What to produce → Please restate, word for word, the lines below that begin at the one with "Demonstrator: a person" and end at the one with "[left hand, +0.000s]". Leave out all other lines.
───── The data
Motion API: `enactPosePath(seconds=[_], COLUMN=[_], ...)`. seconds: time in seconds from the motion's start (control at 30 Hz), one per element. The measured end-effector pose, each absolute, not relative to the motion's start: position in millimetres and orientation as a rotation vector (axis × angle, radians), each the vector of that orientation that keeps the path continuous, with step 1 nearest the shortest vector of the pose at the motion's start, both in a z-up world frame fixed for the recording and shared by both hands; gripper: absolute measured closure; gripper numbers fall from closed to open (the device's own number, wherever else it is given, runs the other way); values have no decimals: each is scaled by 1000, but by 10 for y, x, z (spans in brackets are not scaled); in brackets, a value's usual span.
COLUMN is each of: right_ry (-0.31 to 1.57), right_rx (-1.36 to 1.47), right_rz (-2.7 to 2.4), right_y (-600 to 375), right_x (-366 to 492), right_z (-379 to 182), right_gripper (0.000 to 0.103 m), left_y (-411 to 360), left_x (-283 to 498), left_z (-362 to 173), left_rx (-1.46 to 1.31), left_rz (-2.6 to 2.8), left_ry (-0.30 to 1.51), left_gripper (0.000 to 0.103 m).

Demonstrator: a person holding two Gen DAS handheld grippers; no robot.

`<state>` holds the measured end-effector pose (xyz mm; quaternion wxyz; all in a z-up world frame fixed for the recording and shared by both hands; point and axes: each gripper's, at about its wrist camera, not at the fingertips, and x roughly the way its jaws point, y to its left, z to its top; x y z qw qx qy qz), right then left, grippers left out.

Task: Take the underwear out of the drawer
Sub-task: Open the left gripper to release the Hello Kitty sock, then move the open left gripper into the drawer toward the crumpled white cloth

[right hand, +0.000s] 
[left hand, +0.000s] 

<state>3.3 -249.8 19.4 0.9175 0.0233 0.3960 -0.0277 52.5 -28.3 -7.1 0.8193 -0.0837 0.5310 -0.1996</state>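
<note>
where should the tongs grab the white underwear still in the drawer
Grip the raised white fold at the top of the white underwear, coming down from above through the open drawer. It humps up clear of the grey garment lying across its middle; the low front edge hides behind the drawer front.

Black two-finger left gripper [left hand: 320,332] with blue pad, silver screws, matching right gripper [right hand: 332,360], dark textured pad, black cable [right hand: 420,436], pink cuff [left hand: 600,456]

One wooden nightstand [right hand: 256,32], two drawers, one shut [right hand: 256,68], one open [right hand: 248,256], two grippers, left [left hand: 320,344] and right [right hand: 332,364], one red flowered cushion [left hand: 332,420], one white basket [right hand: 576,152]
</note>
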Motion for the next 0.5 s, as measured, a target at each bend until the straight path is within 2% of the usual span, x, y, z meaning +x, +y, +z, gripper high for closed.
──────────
Answer section →
Demonstrator: a person holding two Gen DAS handheld grippers; no robot.

`<state>` holds the measured end-effector pose (xyz mm; quaternion wxyz; all in a z-up world frame fixed for the recording and shared by both hands; point and axes: each gripper's, at about its wrist camera, not at the fingertips, and x roughly the way its jaws point, y to its left, z to its top; x y z qw qx qy qz), right then left, grippers left out.

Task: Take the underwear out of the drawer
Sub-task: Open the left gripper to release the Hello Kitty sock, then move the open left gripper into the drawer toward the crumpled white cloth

[right hand, +0.000s] 
[left hand, +0.000s] 

The work on this exercise is finished.